Archival Spaces 237
Hunters. Season 1 (2020, Amazon Prime)
Uploaded 28 February 2020
I have to say that I was put off by the first episode of Hunters, Amazon Prime’s new television series, because the opening in which Under-Secretary Biff Simpson (a member of Jimmy Carter’s cabinet, we later learn) murders his whole family, some neighbors, and guests at poolside, because one of the guests recognizes him as a former Nazi war criminal, seemed too cartoonish, given the subject of the series is a Simon Wiesenthal hunt for Nazi perpetrators of the Holocaust. My European parents, one of them a non-Jewish concentration camp survivor, never allowed me to read comic books as a child, and I never have since, although I have watched a couple of recent comic book movies.
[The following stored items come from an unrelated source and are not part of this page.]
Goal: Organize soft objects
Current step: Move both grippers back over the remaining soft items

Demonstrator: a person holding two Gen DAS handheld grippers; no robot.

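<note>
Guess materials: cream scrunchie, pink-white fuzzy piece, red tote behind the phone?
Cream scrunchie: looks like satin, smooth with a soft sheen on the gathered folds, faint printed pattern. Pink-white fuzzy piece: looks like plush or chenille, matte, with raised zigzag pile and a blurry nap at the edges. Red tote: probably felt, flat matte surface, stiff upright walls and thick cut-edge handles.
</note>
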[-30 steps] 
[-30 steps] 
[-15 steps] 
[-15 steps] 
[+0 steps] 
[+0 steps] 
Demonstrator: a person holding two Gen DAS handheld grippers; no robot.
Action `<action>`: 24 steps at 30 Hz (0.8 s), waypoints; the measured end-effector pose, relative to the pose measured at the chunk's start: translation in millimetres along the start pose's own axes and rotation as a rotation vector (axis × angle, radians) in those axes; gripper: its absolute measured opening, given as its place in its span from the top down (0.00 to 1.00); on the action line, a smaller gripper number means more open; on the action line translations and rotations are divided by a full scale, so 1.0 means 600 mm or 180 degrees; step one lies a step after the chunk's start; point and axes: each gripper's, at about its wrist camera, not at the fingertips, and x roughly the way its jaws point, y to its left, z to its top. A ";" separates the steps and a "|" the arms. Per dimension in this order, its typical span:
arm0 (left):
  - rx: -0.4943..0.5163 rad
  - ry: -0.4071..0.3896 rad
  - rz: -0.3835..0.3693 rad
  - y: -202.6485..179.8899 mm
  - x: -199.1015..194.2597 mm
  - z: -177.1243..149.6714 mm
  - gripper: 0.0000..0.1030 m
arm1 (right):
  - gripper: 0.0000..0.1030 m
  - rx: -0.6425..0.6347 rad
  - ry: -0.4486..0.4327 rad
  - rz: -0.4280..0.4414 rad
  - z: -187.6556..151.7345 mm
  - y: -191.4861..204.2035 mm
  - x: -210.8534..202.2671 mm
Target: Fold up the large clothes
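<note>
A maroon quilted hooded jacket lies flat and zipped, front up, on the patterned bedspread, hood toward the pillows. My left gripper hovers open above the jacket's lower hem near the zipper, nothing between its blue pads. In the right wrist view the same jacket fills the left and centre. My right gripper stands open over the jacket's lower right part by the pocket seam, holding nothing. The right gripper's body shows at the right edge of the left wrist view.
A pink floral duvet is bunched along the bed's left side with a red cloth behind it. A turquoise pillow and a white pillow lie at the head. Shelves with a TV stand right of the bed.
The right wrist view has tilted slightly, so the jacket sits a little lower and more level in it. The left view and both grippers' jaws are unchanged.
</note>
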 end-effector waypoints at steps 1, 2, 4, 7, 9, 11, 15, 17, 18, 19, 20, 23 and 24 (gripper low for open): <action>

I did read Art Spiegelmann’s brilliant graphic novel about the Holocaust, Maus, ironically opening in 1978, one year after the Hunters’ story takes place, which is why I gave the show a second chance, binge watching season 1 in two days. I also remembered that mixing comedy and the Holocaust, i.e. popular culture and the most horrific event in the 20th century, has often brought down the wrath of high brow critics, as Lubitsch experienced when he made To Be a or Not to Be (1942), now considered an absolute classic, or, more recently was the fate of Jo Jo Rabbit (2019, Taika Waititi).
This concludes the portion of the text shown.